■ **Aim of the exercise**
Report how many lines of the listing include the word "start"; nothing else should be written.

■ **Exercise data**
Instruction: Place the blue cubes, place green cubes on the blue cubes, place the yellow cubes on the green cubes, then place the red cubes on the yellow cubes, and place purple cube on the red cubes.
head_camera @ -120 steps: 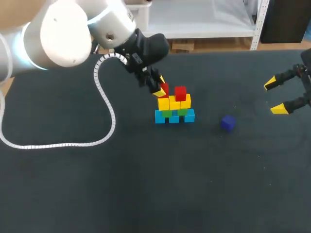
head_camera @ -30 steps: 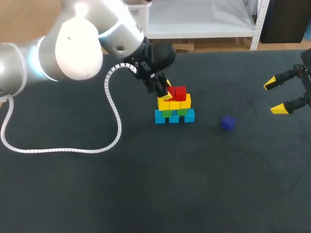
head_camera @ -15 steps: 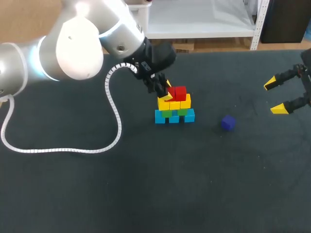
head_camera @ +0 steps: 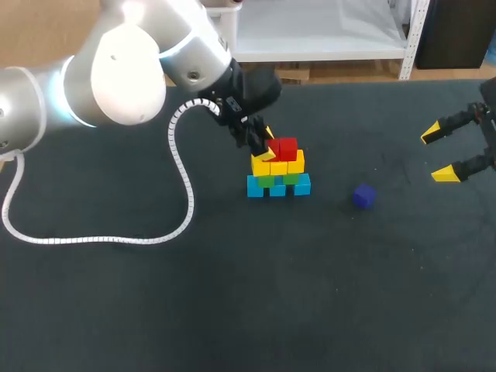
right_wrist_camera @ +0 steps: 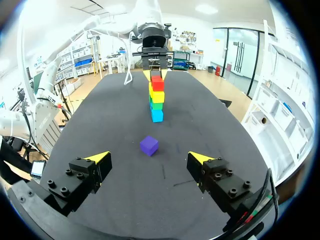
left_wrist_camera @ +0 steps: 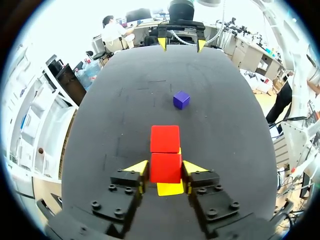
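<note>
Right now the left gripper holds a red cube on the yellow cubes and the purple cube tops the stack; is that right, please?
No: the purple cube lies on the table beside the stack, as the head view shows. The left gripper does hold a red cube on the yellow cubes.

Colours banding the stack (head_camera: 277, 167)
Showing blue cubes (head_camera: 256, 187), green cubes (head_camera: 266, 181), yellow cubes (head_camera: 279, 166), red cubes (head_camera: 287, 147) — purple cube (head_camera: 363, 195) on black table (head_camera: 232, 294).
</note>
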`<state>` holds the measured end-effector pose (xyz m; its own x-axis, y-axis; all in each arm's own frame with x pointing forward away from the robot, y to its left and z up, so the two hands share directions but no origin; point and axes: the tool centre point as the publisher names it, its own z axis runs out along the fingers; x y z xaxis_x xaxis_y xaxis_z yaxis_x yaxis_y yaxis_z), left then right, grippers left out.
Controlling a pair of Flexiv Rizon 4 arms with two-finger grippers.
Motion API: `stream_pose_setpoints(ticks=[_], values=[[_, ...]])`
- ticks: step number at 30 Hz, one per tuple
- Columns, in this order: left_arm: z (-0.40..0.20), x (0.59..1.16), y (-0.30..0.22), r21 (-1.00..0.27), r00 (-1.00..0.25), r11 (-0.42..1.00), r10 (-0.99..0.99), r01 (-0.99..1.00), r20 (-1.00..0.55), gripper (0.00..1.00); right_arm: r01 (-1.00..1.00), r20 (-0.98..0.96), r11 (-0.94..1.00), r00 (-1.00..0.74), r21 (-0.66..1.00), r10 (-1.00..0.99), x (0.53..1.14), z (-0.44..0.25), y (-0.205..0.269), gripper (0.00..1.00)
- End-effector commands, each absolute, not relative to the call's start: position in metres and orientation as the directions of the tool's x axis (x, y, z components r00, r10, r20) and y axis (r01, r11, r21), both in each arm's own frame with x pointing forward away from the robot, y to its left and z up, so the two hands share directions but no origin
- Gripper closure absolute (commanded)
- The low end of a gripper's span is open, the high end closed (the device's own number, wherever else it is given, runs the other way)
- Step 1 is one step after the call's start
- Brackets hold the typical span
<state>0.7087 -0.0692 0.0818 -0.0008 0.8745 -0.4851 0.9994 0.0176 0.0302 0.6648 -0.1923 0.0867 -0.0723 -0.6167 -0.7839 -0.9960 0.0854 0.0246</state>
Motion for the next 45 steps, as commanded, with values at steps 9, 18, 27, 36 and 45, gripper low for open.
stream_pose_setpoints(ticks=[9,18,27,36,45], values=[[0.082,0.713,-0.070,0.010,-0.017,0.025,0.876,1.000,-0.483,0.00,-0.996,-0.785,0.085,-0.071,0.024,-0.616,0.665,0.087,-0.192,0.00],[0.102,0.710,-0.058,0.029,0.036,-0.024,0.845,0.999,-0.533,0.00,-0.996,-0.785,0.085,-0.071,0.024,-0.616,0.665,0.087,-0.192,0.00],[0.125,0.702,0.003,0.061,0.057,-0.026,0.806,0.998,-0.589,0.00,-0.996,-0.785,0.085,-0.071,0.024,-0.616,0.665,0.087,-0.192,0.00],[0.125,0.703,0.066,0.072,0.053,-0.010,0.776,0.997,-0.629,0.00,-0.996,-0.785,0.085,-0.071,0.024,-0.616,0.665,0.087,-0.192,0.00],[0.123,0.704,0.103,0.061,0.067,-0.037,0.773,0.997,-0.631,0.00,-0.996,-0.785,0.085,-0.071,0.024,-0.616,0.665,0.087,-0.192,0.00]])
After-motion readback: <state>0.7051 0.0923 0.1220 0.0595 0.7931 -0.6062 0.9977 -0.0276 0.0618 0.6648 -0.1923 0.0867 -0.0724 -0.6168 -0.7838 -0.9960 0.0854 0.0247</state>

■ **Result**
2